- **Activity**:
Write out each line from the data below that includes the word "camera".

——

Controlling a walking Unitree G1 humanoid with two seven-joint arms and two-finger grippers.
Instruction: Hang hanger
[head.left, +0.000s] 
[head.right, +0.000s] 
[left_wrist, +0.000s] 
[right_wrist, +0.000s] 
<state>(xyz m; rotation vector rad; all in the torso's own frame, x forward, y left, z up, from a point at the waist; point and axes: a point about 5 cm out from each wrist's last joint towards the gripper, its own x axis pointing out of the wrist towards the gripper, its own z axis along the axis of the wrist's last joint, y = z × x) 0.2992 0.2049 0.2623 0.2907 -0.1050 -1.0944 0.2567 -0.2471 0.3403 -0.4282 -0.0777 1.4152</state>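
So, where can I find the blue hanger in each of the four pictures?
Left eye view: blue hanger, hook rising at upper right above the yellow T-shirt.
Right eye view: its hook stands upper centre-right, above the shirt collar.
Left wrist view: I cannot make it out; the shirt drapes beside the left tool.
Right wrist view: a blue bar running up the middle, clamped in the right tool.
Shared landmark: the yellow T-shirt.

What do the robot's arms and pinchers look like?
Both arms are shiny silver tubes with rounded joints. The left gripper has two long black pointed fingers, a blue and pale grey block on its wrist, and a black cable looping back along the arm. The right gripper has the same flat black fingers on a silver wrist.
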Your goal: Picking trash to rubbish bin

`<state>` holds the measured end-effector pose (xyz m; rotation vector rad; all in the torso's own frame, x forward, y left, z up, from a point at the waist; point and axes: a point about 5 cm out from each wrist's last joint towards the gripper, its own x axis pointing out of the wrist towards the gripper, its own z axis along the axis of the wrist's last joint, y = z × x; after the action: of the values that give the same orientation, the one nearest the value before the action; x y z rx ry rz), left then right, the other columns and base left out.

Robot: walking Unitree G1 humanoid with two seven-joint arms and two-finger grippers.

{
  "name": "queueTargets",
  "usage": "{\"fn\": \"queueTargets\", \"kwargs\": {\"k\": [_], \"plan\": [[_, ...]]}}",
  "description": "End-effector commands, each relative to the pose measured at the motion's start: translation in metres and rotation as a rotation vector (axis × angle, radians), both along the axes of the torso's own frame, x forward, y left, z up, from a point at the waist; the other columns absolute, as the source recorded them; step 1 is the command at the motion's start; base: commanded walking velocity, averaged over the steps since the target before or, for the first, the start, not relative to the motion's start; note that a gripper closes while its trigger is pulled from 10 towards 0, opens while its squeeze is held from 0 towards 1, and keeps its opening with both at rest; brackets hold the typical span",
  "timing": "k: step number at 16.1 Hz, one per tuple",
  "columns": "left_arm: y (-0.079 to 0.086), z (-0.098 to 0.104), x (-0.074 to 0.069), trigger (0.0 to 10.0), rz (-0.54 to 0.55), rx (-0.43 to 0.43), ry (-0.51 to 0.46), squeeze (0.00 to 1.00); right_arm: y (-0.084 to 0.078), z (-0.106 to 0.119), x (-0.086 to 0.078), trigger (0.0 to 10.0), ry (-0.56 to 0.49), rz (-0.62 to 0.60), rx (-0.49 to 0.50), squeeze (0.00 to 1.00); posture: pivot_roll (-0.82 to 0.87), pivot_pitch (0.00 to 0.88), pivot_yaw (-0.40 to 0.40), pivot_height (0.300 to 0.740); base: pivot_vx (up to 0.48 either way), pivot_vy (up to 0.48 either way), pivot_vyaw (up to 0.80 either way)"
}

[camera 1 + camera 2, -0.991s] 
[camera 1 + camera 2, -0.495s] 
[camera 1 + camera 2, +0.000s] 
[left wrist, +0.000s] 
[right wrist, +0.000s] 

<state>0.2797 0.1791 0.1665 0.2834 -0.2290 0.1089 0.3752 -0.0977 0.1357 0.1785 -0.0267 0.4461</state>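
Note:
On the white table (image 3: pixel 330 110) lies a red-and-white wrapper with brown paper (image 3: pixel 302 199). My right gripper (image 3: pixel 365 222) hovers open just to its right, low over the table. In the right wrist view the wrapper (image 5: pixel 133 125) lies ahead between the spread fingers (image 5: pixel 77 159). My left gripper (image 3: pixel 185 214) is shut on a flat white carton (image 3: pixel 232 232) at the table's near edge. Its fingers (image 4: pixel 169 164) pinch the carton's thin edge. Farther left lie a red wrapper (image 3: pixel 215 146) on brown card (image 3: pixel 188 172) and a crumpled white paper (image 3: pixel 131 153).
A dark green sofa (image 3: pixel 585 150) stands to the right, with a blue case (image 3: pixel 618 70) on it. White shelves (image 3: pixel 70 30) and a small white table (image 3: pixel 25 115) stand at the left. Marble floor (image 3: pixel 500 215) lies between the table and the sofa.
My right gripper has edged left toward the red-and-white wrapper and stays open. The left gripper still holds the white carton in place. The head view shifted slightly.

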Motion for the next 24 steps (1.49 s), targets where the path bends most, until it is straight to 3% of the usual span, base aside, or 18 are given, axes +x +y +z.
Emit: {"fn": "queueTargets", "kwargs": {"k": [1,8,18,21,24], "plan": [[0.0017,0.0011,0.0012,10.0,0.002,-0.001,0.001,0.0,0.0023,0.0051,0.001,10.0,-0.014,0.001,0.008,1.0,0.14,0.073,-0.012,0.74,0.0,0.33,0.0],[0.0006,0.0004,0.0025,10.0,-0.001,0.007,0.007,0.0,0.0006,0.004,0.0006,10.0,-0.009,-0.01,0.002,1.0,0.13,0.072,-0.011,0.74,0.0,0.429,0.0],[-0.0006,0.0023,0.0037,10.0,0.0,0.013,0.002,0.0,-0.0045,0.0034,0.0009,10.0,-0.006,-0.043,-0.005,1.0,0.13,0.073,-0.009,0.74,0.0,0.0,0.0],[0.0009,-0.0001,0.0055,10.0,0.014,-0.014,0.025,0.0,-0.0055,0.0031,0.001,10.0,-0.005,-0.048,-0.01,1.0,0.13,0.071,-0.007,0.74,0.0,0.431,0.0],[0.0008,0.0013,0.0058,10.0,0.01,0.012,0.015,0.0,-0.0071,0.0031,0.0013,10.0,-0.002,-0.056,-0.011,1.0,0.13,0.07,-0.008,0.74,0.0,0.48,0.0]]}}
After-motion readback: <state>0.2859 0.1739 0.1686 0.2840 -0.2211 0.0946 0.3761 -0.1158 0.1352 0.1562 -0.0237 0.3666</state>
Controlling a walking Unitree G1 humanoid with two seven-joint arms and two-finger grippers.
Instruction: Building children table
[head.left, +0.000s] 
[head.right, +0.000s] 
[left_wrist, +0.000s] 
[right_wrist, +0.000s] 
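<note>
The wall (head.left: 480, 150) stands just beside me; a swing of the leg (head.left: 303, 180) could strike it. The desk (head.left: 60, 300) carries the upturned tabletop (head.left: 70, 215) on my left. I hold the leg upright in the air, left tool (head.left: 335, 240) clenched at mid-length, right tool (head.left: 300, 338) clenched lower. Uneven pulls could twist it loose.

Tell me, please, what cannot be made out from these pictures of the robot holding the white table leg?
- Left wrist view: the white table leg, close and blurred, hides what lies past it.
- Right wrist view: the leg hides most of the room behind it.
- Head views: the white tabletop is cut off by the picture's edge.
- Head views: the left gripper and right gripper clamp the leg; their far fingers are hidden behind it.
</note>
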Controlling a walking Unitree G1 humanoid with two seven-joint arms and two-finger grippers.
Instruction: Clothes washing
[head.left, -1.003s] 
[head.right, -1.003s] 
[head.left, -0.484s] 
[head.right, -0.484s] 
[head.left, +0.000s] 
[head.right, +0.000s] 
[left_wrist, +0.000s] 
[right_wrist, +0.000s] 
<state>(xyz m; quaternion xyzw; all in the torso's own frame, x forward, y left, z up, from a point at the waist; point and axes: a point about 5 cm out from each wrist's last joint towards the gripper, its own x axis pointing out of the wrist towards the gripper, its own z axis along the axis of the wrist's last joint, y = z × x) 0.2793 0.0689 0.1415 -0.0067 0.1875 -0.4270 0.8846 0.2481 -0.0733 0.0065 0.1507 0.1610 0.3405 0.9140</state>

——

- **Task output**:
[camera 1 + camera 2, -0.991s] 
[camera 1 + camera 2, -0.495s] 
[camera 1 + camera 2, +0.000s] 

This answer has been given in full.